:: Work item ::
Your copy should begin at the line containing "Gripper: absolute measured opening" and end at the last line of the records below, matching each line exactly and leaving out pictures.

:: Records from a collection ::

------------------------------------------------

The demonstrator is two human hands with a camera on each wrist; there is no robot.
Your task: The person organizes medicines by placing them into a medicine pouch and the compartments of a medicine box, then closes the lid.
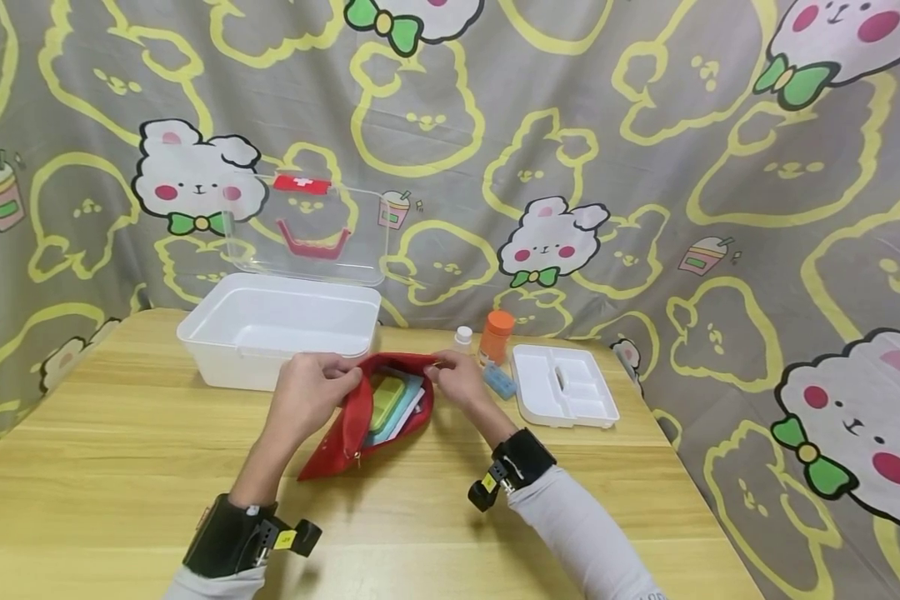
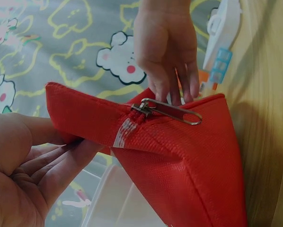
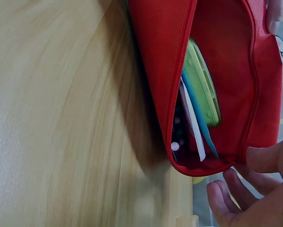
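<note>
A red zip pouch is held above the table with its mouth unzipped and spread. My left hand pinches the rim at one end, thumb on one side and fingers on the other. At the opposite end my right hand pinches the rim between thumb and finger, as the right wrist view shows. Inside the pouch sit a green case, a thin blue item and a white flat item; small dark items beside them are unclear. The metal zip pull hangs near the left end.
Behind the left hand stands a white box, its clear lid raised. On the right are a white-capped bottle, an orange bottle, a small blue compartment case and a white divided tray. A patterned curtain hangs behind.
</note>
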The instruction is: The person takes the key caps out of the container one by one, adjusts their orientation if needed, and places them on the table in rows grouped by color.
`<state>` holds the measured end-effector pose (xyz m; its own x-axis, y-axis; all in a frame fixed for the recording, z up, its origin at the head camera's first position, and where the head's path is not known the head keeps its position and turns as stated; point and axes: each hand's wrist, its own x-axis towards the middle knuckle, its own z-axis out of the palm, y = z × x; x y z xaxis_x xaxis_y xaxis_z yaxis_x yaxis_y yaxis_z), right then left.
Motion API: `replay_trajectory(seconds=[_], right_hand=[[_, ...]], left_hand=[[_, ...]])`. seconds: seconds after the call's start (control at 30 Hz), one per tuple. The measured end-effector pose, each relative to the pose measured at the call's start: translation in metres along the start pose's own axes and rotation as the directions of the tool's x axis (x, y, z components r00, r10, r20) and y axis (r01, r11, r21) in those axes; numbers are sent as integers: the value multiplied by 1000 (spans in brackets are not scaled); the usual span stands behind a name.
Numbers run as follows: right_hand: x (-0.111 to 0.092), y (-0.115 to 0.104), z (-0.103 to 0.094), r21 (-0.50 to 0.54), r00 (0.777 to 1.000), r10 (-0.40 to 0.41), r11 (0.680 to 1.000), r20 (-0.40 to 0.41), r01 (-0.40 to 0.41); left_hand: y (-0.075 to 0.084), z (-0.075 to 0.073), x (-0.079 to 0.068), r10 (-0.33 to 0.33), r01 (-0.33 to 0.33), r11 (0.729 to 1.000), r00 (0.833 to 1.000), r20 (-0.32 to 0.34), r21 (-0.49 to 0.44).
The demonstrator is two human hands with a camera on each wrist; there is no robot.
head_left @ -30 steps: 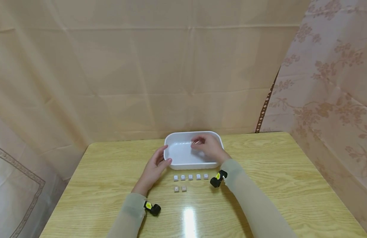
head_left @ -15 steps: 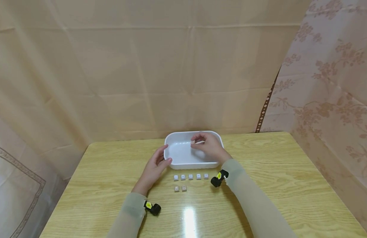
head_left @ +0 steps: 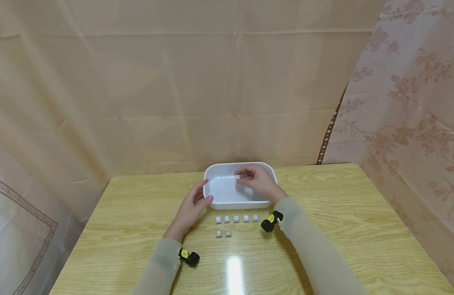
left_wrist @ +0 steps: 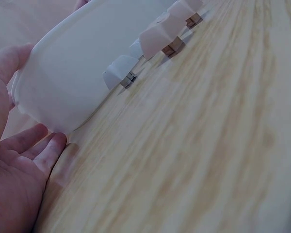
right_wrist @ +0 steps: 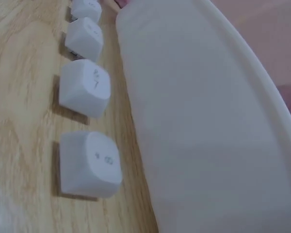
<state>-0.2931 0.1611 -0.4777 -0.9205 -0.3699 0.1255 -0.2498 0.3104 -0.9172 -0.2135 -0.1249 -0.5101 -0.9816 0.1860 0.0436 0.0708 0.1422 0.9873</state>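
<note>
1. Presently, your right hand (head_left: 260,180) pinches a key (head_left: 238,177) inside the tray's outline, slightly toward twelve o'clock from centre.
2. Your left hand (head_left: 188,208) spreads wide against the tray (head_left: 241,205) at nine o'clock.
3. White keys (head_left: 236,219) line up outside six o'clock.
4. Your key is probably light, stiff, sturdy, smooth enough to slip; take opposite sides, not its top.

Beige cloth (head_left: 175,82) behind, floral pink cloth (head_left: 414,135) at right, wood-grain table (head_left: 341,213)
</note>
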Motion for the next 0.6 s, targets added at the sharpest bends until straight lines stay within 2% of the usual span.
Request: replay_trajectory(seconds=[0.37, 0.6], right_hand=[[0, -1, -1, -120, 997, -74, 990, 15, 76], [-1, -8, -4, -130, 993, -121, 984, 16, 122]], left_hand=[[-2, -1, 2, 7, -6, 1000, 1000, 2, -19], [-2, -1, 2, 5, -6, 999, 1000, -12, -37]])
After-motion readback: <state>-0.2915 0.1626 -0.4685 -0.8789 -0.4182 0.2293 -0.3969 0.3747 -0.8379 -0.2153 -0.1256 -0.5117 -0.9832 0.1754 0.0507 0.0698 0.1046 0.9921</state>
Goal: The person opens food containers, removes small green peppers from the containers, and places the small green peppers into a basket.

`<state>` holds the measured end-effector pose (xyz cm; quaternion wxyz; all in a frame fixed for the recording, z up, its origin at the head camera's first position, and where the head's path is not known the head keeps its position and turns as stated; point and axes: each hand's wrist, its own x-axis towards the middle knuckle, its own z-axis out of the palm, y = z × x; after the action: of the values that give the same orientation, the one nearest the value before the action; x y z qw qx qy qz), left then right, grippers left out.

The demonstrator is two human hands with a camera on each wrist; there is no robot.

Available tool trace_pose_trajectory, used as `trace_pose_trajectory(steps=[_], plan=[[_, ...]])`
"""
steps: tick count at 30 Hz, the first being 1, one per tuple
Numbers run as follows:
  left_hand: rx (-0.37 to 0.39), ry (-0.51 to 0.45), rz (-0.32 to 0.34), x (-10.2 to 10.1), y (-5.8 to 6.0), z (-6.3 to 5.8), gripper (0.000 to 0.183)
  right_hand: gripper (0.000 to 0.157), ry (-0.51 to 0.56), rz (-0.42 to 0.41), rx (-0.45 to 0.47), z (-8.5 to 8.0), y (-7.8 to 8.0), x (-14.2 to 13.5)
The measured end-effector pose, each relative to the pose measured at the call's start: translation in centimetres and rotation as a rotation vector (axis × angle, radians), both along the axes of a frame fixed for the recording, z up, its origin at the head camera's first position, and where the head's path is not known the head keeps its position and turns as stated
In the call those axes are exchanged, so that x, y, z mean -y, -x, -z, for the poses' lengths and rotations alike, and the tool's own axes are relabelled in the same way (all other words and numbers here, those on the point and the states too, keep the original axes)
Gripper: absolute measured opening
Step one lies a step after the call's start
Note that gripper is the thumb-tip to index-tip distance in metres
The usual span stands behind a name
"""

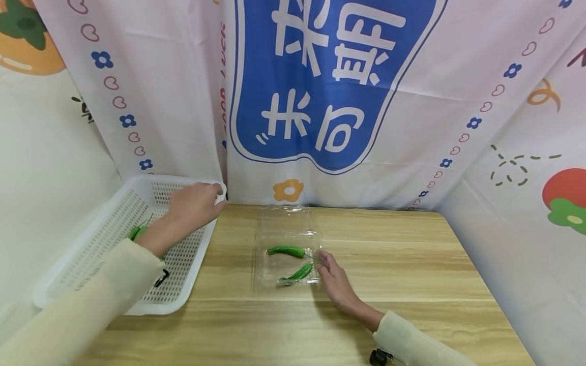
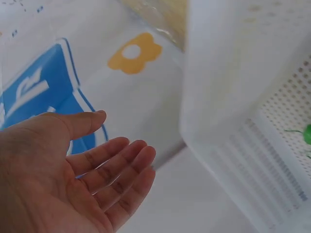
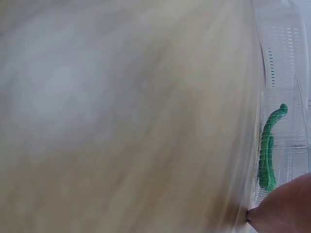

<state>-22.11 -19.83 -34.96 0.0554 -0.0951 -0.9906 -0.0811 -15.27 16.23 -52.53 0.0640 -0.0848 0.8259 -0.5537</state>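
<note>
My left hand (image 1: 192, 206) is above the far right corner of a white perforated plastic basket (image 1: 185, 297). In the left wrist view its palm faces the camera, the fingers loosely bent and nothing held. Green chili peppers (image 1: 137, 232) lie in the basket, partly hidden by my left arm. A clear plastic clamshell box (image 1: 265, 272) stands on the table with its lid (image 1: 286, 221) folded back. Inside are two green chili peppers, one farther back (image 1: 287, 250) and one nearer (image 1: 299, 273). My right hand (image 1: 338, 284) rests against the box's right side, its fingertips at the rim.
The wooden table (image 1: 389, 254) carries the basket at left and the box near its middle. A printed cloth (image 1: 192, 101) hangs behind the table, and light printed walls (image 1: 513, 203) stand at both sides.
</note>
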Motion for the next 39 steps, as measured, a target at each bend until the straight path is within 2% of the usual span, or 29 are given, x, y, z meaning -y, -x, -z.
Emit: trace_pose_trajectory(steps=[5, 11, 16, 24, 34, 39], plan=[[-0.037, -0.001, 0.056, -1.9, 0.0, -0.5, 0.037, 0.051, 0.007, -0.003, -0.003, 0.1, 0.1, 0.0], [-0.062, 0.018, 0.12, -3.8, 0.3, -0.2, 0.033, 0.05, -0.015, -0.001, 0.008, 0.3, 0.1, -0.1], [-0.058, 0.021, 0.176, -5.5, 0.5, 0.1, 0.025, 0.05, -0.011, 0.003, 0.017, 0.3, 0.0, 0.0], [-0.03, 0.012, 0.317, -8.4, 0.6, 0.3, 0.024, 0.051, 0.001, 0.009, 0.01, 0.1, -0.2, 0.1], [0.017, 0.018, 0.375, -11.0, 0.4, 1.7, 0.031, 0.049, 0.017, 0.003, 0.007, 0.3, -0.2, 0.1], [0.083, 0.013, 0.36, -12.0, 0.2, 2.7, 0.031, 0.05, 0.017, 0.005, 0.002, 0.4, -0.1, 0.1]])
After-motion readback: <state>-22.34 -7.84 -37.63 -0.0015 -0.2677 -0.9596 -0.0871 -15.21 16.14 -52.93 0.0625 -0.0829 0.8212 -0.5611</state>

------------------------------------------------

:: Written response ::
Gripper: absolute measured opening
Step one lies a step after the call's start
Note that gripper is the thumb-tip to index-tip distance in metres
The usual span stands behind a name
"""


<state>-22.11 -19.83 -34.96 0.0554 -0.0951 -0.9906 -0.0811 -15.27 16.23 -52.53 0.0640 -0.0848 0.8259 -0.5537</state>
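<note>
My left hand (image 1: 192, 206) is above the far right corner of a white perforated plastic basket (image 1: 185, 297). In the left wrist view its palm faces the camera, the fingers loosely bent and nothing held. Green chili peppers (image 1: 137, 232) lie in the basket, partly hidden by my left arm. A clear plastic clamshell box (image 1: 265, 272) stands on the table with its lid (image 1: 286, 221) folded back. Inside are two green chili peppers, one farther back (image 1: 287, 250) and one nearer (image 1: 299, 273). My right hand (image 1: 338, 284) rests against the box's right side, its fingertips at the rim.
The wooden table (image 1: 389, 254) carries the basket at left and the box near its middle. A printed cloth (image 1: 192, 101) hangs behind the table, and light printed walls (image 1: 513, 203) stand at both sides.
</note>
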Motion for the next 39 steps, as measured, a target at each bend until the straight path is within 2% of the usual span, or 29 are given, x, y, z meaning -y, -x, -z.
Emit: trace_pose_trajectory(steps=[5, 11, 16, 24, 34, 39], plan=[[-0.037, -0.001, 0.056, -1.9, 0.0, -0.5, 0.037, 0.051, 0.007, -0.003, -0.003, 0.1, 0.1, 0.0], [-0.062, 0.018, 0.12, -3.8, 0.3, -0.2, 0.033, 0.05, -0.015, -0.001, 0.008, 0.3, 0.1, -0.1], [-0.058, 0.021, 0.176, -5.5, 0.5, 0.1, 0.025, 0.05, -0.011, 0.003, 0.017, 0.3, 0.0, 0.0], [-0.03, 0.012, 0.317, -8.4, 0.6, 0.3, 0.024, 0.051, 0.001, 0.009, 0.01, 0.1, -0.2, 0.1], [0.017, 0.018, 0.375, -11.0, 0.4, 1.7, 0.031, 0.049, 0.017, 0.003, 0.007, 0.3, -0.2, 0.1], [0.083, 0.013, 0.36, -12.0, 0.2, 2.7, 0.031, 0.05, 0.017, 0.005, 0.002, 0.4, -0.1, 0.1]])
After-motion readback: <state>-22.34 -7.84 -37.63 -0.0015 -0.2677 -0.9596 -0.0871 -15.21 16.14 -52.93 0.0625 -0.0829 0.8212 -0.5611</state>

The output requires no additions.